## Work instruction:
Once the line holding "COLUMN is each" is found, output it and all remaining lines of the data exactly, with every picture left out.

## Provided data:
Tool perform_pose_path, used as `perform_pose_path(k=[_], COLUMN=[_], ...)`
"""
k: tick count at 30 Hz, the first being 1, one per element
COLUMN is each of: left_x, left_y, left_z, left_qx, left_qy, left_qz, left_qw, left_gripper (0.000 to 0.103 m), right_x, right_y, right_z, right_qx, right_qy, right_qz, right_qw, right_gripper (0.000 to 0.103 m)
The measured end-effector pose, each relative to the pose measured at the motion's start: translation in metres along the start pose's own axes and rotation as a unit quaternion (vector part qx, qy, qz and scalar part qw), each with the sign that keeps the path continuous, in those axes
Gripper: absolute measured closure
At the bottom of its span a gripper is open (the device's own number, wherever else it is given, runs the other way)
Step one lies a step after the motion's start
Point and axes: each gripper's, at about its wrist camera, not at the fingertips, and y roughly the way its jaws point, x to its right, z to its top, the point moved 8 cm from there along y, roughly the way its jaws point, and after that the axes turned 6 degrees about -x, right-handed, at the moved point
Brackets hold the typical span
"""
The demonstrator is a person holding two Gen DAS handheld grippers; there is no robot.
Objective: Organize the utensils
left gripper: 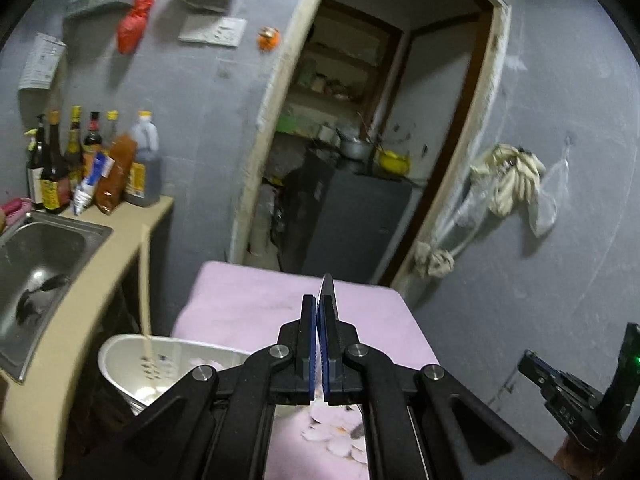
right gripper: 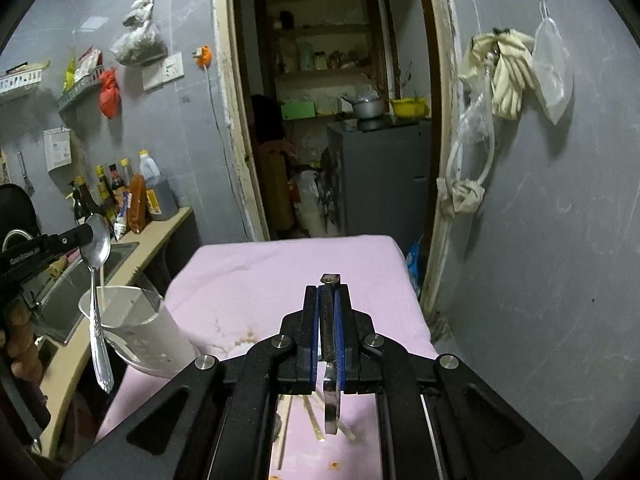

## Answer to this task:
COLUMN is each of: left_x, left_y, left_z, left_qx, left_qy, left_qz, left_qw, left_gripper (0.000 to 0.103 m), right_x, right_y, right_z, right_qx, right_qy, right_qz, right_qw, right_gripper (0.000 to 0.103 m)
The measured end-effector pose, each relative to the pose measured at the motion's start: translation in metres along the start pose's own axes and rotation as a unit quaternion (vector part qx, qy, qz and scalar part qw), each with the sign that keeps the path continuous, in those axes
Gripper: absolute measured closure
At the bottom of its span a gripper is open (the device's own number, wherever else it is given, runs the other way)
Step one lies a step after the motion's start
Point and axes: each gripper's, at about its wrist camera, not at the fingertips, and y roughly the way its jaws point, x to its right, z to its top, the point moved 8 cm from there along y, roughly the way its jaws point, and after that the axes turned 6 degrees about -x, right-handed, at the moved point
Brackets hold the typical span
"""
The demonstrator is a person holding two Gen DAS handheld grippers; there is no robot.
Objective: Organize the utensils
left gripper: 
right gripper: 

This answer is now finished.